Try it: From the entries below, retype only the lines from the one with "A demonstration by" through the one with "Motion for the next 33", exactly as written.

[Items from a dataset]

◆ ◆ ◆ ◆

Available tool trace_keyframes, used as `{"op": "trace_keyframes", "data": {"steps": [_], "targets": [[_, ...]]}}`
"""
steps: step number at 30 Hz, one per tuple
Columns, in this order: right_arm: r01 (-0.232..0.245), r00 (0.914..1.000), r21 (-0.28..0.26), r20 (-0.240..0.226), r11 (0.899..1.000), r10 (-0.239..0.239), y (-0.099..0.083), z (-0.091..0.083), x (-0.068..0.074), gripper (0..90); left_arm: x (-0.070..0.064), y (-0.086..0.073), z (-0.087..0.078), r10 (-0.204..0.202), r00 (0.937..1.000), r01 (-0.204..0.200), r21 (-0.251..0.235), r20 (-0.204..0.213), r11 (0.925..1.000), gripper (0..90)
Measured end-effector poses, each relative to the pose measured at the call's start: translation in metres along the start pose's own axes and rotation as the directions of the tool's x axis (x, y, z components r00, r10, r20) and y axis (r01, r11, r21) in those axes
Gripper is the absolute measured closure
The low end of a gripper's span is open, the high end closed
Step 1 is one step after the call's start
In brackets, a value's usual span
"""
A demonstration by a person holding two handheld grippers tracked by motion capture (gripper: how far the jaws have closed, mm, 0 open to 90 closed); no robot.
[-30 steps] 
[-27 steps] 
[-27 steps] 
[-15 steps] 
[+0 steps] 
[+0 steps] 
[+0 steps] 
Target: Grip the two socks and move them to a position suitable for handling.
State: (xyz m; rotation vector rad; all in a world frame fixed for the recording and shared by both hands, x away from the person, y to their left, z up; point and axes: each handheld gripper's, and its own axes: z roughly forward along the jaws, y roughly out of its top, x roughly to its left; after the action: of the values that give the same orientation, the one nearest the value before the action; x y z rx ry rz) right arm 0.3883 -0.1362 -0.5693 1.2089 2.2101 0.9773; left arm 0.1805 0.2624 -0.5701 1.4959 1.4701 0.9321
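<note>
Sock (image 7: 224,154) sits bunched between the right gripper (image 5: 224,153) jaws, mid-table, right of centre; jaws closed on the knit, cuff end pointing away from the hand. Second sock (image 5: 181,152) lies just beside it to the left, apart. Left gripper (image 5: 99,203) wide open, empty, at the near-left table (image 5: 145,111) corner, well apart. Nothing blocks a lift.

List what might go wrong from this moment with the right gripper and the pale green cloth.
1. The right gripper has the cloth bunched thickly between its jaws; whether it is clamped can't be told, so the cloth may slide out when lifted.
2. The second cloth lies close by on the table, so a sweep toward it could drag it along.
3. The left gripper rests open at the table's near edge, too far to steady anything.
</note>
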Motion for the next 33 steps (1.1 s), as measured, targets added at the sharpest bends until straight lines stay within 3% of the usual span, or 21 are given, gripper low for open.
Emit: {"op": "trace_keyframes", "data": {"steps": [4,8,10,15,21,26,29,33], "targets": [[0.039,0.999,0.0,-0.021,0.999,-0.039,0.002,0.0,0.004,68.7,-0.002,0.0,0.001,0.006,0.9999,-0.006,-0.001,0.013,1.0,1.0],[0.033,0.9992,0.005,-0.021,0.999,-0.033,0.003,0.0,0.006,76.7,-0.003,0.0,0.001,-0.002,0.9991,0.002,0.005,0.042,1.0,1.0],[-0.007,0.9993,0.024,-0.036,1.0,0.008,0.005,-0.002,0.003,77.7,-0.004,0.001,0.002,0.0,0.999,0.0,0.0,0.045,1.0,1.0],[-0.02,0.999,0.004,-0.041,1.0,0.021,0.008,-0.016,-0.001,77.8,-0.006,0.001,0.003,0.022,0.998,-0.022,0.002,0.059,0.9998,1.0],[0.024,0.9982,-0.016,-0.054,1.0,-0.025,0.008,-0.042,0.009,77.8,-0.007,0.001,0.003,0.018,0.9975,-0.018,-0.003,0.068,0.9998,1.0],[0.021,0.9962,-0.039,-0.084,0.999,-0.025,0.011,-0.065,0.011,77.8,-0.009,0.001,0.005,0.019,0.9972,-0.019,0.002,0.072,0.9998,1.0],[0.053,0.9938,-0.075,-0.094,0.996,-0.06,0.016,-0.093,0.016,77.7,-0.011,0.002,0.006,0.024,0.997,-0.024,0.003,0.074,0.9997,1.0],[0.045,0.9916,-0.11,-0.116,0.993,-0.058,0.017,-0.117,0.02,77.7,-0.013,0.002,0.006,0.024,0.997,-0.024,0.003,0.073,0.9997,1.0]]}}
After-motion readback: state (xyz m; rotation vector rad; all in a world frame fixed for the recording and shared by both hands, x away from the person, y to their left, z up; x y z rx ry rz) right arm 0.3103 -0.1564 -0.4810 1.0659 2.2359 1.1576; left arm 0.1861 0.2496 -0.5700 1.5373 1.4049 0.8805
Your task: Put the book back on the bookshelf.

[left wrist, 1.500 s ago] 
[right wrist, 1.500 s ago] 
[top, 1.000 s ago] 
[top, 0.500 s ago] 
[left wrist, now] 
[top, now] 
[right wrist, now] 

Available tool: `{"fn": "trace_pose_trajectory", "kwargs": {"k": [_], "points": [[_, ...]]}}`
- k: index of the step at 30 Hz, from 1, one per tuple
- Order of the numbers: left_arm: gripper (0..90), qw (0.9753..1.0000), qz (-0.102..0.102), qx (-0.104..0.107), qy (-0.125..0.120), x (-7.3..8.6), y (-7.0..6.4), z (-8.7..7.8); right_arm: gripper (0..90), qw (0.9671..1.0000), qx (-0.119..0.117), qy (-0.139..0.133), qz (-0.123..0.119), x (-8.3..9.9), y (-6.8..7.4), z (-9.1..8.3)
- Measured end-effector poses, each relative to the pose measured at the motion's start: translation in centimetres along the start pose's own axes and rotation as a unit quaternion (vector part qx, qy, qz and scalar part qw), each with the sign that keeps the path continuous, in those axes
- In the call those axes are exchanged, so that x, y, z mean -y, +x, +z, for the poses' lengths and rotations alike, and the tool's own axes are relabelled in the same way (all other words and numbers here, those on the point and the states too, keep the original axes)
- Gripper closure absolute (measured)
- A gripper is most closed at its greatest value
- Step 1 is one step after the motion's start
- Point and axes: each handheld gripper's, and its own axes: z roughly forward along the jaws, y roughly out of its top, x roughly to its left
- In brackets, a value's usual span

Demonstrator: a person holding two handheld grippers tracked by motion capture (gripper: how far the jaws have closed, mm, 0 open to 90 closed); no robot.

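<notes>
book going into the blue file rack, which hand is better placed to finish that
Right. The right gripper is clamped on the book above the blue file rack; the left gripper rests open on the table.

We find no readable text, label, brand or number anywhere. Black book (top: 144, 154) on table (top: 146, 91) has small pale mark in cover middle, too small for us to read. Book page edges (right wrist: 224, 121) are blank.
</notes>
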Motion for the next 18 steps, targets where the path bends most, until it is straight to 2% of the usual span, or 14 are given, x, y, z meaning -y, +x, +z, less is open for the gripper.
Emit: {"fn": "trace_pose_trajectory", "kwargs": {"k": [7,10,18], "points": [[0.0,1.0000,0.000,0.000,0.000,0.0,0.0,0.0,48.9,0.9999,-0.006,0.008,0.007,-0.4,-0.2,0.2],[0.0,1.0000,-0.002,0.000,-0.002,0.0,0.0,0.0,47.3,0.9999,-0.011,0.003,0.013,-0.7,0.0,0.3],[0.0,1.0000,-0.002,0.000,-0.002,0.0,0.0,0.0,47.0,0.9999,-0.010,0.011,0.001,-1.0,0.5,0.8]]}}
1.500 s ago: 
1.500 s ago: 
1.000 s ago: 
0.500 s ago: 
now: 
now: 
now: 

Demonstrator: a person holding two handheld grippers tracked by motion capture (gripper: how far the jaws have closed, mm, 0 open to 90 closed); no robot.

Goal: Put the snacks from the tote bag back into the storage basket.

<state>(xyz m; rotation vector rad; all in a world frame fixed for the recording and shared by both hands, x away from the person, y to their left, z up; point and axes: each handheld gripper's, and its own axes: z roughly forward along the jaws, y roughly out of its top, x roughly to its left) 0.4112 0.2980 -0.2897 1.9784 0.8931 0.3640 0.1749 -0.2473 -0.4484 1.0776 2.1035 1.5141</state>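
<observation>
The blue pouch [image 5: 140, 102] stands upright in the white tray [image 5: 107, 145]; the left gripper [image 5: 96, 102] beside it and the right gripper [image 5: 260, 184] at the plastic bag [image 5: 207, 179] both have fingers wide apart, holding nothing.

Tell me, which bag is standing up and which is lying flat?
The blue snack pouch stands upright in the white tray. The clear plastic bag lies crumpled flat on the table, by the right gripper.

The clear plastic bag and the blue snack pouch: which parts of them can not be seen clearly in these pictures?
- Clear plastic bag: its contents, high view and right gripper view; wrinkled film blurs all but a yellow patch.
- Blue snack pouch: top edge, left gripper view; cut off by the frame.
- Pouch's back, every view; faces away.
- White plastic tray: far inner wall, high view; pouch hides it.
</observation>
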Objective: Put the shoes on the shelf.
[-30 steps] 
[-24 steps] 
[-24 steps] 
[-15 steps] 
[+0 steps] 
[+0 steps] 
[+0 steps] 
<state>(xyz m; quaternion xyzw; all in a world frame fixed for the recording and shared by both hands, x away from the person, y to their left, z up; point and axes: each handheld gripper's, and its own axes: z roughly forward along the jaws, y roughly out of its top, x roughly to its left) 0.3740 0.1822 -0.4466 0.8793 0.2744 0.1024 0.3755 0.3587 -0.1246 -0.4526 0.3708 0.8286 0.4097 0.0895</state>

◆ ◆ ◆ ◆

Output below:
A demonstration by a person holding two handheld grippers tracked by motion capture (gripper: how far the jaws have closed, mm, 0 open to 90 closed); no robot.
[-30 steps] 
[-27 steps] 
[-27 steps] 
[-15 steps] 
[+0 steps] 
[+0 steps] 
[+0 steps] 
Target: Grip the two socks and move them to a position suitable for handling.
State: (xyz m; rotation vector rad; all in a world frame fixed for the recording and shared by both hands, x away from the person, y to their left, z up; point and axes: each handheld gripper's, and its own axes: z roughly forward along the jaws, y roughly out of its top, x roughly to its left; after the action: of the values that give the same orientation, the one nearest the value before the action; x y z rx ry rz) right arm 0.3883 -0.1362 -0.5693 1.2089 2.2101 0.9773; left arm 0.1805 0.2624 -0.5701 1.4959 1.4701 0.9321
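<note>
Sock (image 7: 224,154) sits bunched between the right gripper (image 5: 224,153) jaws, mid-table, right of centre; jaws closed on the knit, cuff end pointing away from the hand. Second sock (image 5: 181,152) lies just beside it to the left, apart. Left gripper (image 5: 99,203) wide open, empty, at the near-left table (image 5: 145,111) corner, well apart. Nothing blocks a lift.

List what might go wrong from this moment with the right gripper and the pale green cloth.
1. The right gripper has the cloth bunched thickly between its jaws; whether it is clamped can't be told, so the cloth may slide out when lifted.
2. The second cloth lies close by on the table, so a sweep toward it could drag it along.
3. The left gripper rests open at the table's near edge, too far to steady anything.
</note>
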Motion for the next 33 steps (1.1 s), as measured, targets added at the sharpest bends until straight lines stay within 3% of the usual span, or 21 are given, gripper low for open.

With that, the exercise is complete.